The KVCache.php file contains the implementation of an interleaved Key-Value (KV) cache for use in autoregressive transformer inference. This cache is designed to store K and V vectors efficiently, allowing for optimized attention mechanisms without excessive memory allocation or computation.

Key Components

Classes, Functions, Methods with Signatures

  1. KVCache
    • Class:
      final class KVCache
      
      • A final class representing the KV cache.
  2. Constructor (__construct):
    public function __construct(int $cap, int $headDim)
    
    • Initializes a new KV cache with a specified capacity ($cap) and head dimension ($headDim). It allocates memory using an FFI call to kvcache_create.
  3. append:
    public function append(Tensor $k, Tensor $v): void
    
    • Appends one or more new K,V token rows to the cache. Uses FFI to call kvcache_append.
  4. len:
    public function len(): int
    
    • Returns the number of tokens currently stored in the cache.
  5. reset:
    public function reset(): void
    
    • Resets the cache to an empty state without deallocating memory by calling kvcache_reset.
  6. Destructor (__destruct):
    public function __destruct()
    
    • Frees the allocated memory for the KV cache when the object is destroyed.

Important Variables and Constants

  • None explicitly defined in the class.

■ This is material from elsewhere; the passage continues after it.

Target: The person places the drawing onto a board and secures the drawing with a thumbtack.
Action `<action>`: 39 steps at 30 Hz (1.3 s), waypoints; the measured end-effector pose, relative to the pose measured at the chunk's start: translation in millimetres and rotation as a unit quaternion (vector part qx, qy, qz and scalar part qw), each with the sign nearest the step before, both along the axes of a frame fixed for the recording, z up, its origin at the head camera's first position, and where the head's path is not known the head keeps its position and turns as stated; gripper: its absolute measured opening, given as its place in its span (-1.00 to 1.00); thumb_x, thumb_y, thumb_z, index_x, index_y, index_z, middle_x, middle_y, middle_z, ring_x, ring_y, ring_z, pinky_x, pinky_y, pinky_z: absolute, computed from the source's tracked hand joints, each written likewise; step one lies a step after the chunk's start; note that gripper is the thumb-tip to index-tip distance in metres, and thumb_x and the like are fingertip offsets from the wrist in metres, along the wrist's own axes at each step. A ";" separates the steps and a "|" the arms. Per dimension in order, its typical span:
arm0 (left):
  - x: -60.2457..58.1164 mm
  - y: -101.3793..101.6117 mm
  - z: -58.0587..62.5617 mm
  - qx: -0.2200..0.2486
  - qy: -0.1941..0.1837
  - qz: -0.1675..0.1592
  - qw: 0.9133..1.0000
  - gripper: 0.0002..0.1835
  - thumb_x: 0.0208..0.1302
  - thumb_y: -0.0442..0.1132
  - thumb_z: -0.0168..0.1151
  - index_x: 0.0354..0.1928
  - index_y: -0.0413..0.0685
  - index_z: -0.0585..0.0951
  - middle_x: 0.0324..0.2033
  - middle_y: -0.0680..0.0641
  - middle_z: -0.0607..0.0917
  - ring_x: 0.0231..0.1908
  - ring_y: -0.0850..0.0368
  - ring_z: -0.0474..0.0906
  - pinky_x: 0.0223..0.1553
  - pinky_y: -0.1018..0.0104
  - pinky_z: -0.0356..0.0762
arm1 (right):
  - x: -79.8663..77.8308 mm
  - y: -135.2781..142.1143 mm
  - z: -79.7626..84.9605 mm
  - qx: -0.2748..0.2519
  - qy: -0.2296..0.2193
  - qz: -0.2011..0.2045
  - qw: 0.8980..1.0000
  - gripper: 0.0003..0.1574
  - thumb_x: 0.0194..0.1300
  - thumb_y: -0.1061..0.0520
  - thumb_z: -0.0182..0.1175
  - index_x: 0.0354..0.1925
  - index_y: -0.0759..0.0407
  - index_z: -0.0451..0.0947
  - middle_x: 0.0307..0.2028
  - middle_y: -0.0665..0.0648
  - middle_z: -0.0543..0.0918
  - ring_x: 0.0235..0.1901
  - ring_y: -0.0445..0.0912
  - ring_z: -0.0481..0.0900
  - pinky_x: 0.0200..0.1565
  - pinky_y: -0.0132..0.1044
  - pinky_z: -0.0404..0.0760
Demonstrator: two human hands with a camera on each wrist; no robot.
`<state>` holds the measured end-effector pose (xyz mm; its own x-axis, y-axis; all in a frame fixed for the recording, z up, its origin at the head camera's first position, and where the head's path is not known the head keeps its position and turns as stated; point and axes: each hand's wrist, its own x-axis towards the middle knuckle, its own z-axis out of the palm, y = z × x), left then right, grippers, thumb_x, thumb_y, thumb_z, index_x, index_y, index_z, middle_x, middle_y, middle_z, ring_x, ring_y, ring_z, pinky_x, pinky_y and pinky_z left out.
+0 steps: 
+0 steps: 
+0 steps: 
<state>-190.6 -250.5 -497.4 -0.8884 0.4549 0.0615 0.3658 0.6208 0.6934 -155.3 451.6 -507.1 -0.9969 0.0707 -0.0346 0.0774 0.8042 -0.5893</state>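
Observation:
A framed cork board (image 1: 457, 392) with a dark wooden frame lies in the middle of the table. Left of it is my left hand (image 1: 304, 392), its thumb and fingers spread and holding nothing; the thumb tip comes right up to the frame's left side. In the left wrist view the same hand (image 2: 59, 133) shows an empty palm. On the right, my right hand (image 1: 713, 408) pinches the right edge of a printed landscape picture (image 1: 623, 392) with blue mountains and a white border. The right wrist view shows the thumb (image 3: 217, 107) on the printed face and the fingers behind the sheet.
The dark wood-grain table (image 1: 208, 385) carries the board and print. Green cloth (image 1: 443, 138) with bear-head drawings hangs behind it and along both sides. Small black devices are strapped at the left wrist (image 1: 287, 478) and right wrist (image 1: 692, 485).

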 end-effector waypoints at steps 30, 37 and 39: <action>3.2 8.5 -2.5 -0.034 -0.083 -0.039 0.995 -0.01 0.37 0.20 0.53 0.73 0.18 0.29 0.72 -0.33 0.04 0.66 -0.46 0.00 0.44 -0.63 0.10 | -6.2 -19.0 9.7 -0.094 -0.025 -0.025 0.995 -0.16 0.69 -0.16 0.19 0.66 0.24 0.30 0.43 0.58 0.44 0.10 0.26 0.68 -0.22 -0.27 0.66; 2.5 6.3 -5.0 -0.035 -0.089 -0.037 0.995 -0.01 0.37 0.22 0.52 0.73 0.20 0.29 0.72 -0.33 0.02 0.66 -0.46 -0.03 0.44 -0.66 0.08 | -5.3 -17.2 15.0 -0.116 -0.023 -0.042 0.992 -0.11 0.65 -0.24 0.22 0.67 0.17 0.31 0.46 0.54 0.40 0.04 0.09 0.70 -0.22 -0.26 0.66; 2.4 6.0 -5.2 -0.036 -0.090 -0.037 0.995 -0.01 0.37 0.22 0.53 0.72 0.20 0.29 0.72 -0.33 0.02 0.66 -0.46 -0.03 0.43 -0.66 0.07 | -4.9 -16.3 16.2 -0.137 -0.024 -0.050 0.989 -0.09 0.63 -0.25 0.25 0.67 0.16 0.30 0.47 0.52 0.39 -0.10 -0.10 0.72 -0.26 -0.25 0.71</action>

The class relies on FFI calls to manage internal state, which is encapsulated within the kvcache_create, kvcache_append, etc., functions.

Inputs / Outputs

For ML Components (Autoregressive Transformer)

  • Inputs:
    • K and V: Instances of the Tensor class representing the Key and Value vectors to be stored in the cache.
  • Outputs:
    • No explicit outputs; the methods modify the internal state of the KV cache.

For Utility Files

  • This is a utility file, but it does not take or return any parameters directly. It operates on an instance of KVCache.

Dependencies

  • Internal Dependencies:
    • The class relies on FFI (Foreign Function Interface) calls to a C library for managing the KV cache.
  • External Dependencies:
    • The class depends on the TensorEngine class, which is assumed to provide access to FFI functions for tensor operations and error handling.

Usage Notes

Integration with the Framework

  • This file should be integrated into the larger machine learning framework as a component of an autoregressive transformer model. It facilitates efficient management of the attention cache during inference.

  • The append method is crucial for adding new tokens to the cache, and it must be called in sequence to maintain the correct order of tokens.

Edge Cases

  • If memory allocation fails during construction ($ffi->kvcache_create returns NULL), a runtime exception will be thrown.

  • Calling methods on an uninitialized or already freed KVCache instance could lead to undefined behavior. Always ensure the cache is properly initialized and reset before use.

Performance Considerations

  • The KV cache is designed to minimize memory allocations and computations, making it efficient for real-time inference in transformer-based models.

  • The append method does not perform O(seq²) operations on scores, which could be a bottleneck in traditional attention mechanisms. This makes the KVCache particularly useful for large sequence lengths.